## Task brief
Your task is to find every line of the data that holds the string "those" and copy it.

[Excerpts from a dataset]
________________________________________
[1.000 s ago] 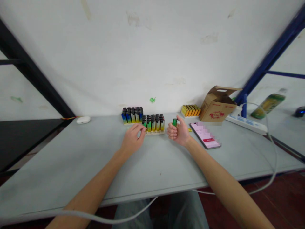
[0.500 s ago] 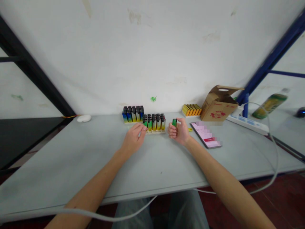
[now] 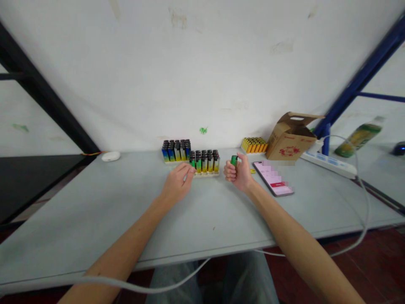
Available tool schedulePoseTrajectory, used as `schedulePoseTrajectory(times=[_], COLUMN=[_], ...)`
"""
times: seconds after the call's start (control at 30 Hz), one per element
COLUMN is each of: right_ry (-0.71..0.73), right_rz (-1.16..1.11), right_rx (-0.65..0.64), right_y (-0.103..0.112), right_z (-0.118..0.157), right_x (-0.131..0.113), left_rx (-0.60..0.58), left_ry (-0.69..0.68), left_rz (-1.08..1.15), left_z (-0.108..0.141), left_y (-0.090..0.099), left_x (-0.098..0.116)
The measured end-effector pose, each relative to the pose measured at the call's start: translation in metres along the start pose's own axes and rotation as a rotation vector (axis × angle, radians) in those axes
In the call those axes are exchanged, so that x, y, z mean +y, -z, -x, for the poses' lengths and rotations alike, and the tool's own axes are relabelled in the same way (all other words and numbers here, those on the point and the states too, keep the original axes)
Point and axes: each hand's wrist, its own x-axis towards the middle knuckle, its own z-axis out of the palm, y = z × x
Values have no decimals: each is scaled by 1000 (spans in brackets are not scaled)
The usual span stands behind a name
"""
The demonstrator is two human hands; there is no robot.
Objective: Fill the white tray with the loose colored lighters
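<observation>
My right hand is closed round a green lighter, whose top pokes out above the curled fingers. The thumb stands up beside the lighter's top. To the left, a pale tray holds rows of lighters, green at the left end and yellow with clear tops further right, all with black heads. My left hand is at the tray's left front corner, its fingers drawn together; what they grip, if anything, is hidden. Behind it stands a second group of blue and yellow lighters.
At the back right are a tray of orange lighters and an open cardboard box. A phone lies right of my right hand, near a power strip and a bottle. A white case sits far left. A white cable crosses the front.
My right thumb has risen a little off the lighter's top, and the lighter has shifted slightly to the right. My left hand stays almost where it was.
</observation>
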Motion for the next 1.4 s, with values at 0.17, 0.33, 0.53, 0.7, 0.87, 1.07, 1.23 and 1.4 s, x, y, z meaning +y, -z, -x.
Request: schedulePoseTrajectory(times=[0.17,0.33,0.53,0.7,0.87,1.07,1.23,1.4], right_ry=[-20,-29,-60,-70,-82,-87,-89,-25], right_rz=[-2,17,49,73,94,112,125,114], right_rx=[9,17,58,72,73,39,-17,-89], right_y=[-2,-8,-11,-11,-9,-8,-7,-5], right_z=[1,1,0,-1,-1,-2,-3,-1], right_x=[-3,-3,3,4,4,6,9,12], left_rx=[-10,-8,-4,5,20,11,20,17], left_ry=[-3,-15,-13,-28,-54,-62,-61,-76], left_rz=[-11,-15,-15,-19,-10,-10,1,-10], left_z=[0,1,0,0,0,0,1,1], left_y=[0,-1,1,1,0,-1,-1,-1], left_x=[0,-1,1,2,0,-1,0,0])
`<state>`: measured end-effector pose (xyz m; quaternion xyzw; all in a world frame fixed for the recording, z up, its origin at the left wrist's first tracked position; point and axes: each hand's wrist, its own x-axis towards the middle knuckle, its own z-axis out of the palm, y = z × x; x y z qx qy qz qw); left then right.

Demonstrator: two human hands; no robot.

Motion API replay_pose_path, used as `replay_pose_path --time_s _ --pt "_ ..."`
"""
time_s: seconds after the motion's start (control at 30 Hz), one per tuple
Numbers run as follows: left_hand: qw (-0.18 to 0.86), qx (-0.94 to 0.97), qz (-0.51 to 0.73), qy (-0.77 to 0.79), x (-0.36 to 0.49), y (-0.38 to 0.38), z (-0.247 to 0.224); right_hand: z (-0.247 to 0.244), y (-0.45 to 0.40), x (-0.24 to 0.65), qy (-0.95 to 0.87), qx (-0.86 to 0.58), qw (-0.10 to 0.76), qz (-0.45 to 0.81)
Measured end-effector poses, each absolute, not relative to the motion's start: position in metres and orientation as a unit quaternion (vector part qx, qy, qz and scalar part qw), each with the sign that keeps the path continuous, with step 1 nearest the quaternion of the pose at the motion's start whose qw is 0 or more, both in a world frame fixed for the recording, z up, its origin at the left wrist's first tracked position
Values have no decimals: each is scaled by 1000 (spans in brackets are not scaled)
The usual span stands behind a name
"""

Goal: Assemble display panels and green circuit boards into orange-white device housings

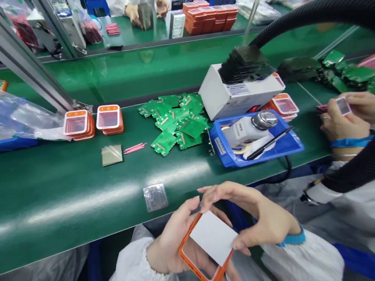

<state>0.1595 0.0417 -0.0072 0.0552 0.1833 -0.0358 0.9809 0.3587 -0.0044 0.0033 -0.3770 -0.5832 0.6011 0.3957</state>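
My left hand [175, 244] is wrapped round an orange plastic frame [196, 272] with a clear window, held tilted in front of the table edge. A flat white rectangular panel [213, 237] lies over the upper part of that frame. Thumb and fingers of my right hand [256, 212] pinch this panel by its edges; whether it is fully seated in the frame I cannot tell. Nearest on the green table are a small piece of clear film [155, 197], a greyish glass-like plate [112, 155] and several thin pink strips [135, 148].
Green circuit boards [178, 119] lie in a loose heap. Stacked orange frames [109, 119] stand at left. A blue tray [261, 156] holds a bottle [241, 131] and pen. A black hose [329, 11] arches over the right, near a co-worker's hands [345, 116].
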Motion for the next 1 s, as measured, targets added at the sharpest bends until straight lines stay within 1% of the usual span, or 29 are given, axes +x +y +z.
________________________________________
## The completed task
The measured end-effector pose, each relative to the pose measured at the call's start: translation in metres along the start pose's own axes and rotation as a rotation vector (axis × angle, radians) in those axes
In the call those axes are exchanged, so that x, y, z mean +y, -z, -x, for the poses' lengths and rotations alike, and the tool's own axes are relabelled in the same way (all other words and numbers here, those on the point and the states too, keep the original axes)

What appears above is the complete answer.